A red nudibranch not seen on the flats before.

A very pretty nudibranch – the Gymnodoris rubropapulosa.

A third nudibranch – Jorunna funebris (Funeral Nudibranch).

A flat worm.

And one in its natural environment.

Close-up of a maze coral.

Knobbly sea stars.

A tube anemone.

Another anemone.

Sea cucumber.

Zoanthids.

Moon snail.

The intertidal walk that I participated in is one of several ways in which Pulau Semakau can be visited, and was one that was run by licensed tour guide Robert Heigermoser. Other ways in which the island can be visited are on activities organised by interest groups such as the Raffles Museum of Biodiversity Research, the Nature Society Singapore, The Astronomical Society of Singapore (TASOS), and the Sports Fishing Association (Singapore) that needs the blessing of the National Environment Agency (NEA). Guided tours and walks would often include a landfill tour. The tour which is interesting in that it introduces various aspects of the landfill including its history, as well as a bus tour around the landfill and the receiving station where waste incinerated at one of the three incinerators on the mainland is transferred from barges to tipper trucks which carry the waste to the landfill site. More information on Pulau Semakau, activities on Pulau Semakau and the landfill at the NEA website can be found at this link (Landfill Brochure) and also on this link link (Semakau Landfill).

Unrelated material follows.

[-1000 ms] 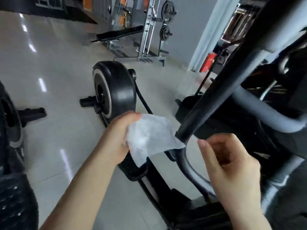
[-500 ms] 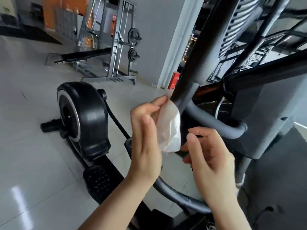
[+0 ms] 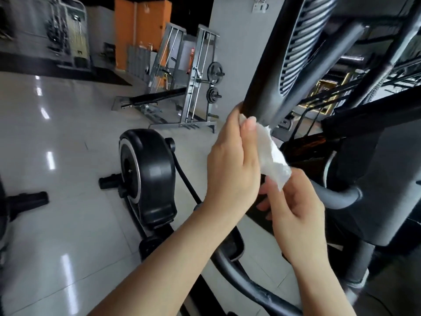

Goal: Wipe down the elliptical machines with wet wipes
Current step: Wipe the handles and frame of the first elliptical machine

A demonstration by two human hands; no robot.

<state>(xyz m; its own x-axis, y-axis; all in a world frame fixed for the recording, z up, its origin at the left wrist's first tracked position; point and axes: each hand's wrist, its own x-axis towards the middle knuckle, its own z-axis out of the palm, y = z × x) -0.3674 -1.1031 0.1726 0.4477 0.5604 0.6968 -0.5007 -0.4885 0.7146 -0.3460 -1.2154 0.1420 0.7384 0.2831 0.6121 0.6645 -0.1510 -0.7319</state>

One of the cells of the landfill that has been filled up.

The southernmost point of Singapore that the public has access to is at the end of a bund that contains a lagoon that will be used for phase 2 of the landfill when all the cells in phase 1 have been used.

The view from the bund southwest towards Pulau Pawai and Pulau Senang which is a live-firing area.

Part of the visit also included a drive through of the receiving station where incinerated waste from the mainland’s rubbish incinerators are transferred from barges onto tipper trucks.

The boat back and with the receiving station in the background.